§ Your task
In the listing below, find the line that contains "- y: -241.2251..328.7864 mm" and the line that contains "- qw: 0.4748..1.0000". Quote both and every line between them, exactly, and nothing more.

....

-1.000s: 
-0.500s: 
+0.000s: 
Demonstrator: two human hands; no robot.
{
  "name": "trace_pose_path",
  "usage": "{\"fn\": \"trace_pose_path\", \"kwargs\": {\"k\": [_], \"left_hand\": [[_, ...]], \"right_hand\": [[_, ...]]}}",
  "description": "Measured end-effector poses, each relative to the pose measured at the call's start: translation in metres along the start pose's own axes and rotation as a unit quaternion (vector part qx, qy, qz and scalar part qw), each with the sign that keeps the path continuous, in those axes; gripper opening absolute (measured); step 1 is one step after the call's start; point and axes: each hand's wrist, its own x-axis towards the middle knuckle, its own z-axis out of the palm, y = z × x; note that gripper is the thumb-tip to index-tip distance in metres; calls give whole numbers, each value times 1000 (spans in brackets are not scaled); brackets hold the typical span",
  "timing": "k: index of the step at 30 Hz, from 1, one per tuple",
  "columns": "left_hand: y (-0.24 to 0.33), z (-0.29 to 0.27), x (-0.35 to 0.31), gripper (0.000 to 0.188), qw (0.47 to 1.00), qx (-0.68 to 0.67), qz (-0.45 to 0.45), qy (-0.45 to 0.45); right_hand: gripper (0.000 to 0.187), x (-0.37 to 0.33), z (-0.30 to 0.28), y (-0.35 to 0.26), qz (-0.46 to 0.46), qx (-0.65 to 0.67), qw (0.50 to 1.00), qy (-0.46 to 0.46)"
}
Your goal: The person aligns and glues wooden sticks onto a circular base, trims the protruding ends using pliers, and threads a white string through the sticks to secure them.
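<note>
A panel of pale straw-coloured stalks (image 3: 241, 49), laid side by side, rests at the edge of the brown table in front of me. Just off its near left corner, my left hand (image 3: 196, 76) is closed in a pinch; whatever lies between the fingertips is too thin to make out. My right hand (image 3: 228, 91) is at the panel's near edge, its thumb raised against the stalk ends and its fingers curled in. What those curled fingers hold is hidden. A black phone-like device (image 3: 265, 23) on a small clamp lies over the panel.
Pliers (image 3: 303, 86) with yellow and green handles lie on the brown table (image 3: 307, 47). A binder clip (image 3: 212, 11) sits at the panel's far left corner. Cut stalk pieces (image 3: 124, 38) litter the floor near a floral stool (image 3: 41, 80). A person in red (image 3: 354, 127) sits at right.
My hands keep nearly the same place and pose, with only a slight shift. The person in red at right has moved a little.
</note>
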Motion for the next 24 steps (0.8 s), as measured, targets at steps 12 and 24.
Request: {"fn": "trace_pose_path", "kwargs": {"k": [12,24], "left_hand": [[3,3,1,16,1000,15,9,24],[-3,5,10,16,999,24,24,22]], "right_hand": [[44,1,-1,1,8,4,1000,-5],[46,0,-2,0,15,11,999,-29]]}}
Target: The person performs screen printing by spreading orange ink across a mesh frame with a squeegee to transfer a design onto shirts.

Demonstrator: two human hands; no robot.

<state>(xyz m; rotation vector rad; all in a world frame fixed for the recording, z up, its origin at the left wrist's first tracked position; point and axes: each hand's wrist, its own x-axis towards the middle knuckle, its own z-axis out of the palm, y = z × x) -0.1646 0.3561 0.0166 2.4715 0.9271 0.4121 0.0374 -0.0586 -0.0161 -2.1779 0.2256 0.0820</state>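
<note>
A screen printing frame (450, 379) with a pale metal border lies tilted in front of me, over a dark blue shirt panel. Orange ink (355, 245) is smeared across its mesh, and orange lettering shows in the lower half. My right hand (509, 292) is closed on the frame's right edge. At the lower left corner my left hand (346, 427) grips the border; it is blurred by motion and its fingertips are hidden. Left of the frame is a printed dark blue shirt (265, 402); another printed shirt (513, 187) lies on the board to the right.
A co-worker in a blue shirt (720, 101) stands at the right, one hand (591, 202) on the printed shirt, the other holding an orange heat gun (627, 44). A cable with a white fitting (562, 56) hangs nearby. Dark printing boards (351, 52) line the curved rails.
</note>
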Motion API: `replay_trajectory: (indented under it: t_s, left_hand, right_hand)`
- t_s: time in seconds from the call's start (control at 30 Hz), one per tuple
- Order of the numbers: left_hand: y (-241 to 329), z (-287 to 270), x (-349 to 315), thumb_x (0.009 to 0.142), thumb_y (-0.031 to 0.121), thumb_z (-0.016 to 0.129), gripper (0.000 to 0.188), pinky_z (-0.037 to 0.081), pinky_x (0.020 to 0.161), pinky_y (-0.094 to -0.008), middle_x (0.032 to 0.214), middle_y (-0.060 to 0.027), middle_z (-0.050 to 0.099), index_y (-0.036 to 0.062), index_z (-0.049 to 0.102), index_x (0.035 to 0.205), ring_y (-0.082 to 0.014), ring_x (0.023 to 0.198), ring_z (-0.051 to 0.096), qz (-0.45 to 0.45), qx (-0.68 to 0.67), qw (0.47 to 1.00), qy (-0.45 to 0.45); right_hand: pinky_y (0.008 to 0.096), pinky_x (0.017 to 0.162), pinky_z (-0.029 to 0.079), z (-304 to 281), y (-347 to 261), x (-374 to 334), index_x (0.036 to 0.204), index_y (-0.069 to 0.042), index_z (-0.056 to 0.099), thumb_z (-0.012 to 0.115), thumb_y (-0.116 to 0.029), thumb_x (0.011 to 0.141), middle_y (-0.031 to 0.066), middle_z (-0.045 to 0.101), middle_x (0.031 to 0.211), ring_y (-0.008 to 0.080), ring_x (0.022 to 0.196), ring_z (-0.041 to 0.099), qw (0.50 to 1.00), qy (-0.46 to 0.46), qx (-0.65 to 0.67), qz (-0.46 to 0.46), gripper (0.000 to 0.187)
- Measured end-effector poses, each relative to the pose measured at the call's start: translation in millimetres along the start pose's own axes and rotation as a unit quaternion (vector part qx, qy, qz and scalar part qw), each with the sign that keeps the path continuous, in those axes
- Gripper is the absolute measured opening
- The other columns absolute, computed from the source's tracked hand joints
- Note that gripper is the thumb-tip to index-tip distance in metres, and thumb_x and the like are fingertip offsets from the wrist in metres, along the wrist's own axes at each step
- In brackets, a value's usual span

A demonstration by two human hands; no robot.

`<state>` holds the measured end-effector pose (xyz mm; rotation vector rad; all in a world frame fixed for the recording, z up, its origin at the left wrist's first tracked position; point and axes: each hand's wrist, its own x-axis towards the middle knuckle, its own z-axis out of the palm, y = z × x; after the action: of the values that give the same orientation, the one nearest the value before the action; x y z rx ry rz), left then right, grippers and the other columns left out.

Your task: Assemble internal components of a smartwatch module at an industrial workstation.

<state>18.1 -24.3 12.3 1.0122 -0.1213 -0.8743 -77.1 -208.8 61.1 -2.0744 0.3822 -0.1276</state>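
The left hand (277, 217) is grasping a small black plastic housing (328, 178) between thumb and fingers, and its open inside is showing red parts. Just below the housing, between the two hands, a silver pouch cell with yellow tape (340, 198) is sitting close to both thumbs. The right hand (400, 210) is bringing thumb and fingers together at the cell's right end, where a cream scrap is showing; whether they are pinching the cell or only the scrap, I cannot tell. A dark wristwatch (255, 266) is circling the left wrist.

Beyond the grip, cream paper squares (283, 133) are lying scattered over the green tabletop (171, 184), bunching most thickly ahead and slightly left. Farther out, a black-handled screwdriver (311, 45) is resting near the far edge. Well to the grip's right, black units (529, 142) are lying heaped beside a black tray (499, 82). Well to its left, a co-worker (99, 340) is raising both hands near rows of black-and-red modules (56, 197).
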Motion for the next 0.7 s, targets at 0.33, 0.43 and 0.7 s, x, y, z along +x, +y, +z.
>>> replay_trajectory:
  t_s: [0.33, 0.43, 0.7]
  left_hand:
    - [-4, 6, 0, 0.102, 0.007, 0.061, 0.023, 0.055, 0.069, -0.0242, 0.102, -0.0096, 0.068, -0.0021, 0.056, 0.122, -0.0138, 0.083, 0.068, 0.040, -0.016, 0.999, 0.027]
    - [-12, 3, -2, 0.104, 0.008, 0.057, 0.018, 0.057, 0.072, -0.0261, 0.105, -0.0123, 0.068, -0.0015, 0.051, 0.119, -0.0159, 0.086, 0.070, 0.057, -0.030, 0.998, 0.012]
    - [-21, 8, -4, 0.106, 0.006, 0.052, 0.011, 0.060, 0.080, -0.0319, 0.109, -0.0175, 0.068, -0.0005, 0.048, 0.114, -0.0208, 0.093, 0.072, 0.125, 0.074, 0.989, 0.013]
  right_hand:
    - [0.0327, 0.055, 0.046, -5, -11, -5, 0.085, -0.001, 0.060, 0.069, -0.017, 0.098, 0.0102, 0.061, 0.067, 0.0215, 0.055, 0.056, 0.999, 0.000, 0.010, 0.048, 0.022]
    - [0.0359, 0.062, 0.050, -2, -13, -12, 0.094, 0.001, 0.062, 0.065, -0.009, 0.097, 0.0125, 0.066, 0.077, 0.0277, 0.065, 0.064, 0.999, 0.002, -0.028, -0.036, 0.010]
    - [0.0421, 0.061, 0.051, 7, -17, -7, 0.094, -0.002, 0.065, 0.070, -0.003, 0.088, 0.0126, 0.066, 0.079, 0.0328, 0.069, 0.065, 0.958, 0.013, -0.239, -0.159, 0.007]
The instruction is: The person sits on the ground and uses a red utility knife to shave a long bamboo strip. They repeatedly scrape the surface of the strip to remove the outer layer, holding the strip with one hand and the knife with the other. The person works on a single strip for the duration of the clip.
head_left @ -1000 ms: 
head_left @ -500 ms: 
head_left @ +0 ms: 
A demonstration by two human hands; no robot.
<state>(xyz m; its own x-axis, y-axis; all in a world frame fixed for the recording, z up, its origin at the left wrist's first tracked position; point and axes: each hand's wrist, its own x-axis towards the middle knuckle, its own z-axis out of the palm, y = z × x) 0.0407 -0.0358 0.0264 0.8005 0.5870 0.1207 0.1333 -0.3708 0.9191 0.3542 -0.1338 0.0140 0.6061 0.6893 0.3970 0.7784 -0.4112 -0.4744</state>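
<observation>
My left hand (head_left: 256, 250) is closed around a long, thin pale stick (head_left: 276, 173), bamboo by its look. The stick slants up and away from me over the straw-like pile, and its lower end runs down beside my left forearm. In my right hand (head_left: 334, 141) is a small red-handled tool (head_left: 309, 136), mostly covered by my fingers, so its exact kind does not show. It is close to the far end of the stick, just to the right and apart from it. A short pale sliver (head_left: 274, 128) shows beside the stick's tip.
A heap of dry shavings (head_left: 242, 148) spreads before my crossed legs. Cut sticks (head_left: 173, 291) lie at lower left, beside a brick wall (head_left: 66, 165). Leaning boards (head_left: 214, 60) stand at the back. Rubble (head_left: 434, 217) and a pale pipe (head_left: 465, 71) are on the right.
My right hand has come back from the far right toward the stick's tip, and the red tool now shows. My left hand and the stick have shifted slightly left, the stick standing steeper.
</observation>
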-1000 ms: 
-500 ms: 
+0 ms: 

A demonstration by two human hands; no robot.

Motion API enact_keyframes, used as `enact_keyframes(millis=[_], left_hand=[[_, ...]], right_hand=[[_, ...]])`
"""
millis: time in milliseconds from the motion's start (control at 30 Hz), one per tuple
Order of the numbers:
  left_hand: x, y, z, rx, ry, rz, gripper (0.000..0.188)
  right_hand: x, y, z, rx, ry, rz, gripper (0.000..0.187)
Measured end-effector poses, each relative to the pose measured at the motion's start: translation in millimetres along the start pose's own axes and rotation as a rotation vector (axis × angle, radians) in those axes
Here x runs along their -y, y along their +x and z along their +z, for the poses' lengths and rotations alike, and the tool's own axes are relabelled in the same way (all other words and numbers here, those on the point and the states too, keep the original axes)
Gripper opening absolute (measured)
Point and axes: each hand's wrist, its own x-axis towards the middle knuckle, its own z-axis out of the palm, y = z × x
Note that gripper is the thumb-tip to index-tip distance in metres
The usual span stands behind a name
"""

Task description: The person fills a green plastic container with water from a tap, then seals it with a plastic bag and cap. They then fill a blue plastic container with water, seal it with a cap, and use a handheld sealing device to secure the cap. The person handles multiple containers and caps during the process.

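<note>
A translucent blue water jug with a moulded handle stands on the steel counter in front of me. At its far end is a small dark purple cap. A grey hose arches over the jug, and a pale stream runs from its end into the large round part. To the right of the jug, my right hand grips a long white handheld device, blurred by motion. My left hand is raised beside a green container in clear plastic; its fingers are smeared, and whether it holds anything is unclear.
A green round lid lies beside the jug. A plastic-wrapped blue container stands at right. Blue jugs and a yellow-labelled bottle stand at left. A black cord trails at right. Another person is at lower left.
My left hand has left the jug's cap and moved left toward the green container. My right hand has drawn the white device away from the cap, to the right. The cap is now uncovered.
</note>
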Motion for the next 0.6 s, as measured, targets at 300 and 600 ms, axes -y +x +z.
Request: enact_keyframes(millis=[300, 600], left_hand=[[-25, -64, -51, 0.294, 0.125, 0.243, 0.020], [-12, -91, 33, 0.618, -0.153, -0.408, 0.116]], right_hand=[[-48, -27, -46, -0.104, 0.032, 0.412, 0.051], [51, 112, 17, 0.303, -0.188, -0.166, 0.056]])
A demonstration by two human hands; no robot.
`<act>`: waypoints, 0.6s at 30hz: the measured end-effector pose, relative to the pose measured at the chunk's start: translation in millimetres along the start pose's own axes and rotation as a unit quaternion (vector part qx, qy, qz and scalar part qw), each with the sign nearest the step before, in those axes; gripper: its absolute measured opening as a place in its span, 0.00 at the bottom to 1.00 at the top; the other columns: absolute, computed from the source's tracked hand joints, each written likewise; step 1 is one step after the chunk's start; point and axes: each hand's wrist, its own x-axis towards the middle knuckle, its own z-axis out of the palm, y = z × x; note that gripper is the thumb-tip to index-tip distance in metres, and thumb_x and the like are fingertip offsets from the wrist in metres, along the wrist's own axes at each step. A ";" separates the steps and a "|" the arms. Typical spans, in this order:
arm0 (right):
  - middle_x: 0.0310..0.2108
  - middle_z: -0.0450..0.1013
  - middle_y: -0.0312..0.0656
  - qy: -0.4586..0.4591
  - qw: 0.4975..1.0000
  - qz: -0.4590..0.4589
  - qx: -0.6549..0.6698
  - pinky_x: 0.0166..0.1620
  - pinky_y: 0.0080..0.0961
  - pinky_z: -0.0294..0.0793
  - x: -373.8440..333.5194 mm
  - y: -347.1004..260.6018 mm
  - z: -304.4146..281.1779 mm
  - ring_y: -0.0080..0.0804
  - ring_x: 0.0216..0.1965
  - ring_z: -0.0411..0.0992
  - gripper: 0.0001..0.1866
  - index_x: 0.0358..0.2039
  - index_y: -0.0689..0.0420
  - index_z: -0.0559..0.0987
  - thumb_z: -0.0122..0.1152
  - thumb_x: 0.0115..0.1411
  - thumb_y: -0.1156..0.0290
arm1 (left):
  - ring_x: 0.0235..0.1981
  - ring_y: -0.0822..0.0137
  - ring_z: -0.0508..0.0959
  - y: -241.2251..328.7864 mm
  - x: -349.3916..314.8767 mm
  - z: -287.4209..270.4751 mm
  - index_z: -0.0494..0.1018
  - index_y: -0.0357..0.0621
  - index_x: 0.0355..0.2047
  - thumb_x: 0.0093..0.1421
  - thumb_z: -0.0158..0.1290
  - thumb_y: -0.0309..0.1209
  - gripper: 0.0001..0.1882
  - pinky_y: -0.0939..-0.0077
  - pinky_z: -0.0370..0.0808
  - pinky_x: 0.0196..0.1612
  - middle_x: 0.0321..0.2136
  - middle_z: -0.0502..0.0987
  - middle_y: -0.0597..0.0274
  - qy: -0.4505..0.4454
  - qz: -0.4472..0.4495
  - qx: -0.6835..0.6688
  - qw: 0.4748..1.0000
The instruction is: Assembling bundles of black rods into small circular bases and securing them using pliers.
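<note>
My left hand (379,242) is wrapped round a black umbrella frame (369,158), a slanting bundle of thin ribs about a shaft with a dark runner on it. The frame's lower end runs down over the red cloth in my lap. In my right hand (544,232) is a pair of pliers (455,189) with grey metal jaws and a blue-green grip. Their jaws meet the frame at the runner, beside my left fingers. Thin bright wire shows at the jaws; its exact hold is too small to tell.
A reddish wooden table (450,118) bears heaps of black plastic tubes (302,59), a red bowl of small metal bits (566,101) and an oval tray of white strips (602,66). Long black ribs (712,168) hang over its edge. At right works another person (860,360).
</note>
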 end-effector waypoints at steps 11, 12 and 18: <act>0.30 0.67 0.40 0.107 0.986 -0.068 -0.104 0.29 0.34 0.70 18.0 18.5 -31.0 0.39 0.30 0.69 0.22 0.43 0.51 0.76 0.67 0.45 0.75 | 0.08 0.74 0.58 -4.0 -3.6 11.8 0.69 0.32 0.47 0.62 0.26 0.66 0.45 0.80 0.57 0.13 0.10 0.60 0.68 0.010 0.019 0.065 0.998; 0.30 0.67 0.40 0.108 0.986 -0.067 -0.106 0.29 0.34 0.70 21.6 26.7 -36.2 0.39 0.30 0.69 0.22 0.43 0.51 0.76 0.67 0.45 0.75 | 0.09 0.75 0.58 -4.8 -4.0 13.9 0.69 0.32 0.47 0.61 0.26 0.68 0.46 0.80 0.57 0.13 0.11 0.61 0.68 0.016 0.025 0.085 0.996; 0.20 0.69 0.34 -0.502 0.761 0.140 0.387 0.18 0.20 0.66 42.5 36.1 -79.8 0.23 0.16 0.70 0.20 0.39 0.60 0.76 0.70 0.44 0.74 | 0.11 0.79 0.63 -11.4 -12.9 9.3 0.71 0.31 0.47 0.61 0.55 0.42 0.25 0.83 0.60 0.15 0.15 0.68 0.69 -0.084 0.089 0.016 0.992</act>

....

§ Solution
  - y: -241.2251..328.7864 mm
  - x: -349.3916..314.8767 mm
  - z: -287.4209..270.4751 mm
  - index_z: -0.0494..0.1018
  - index_y: -0.0357..0.0621
  - index_x: 0.0355..0.2047
  - thumb_x: 0.0093..0.1421
  - thumb_z: -0.0158..0.1290
  - thumb_y: -0.0309..0.1209
  - gripper: 0.0001..0.1882
  - pinky_y: -0.0939..-0.0077
  - pinky_z: -0.0370..0.0808
  - pinky_x: 0.0196..0.1612
  - middle_x: 0.0321..0.2136
  - middle_z: -0.0502..0.0987
  - middle_y: -0.0597..0.0274
  - qy: -0.4505..0.4454
  - qz: -0.4472..0.4495
  - qx: -0.6835..0.6688
  - qw: 0.4748..1.0000

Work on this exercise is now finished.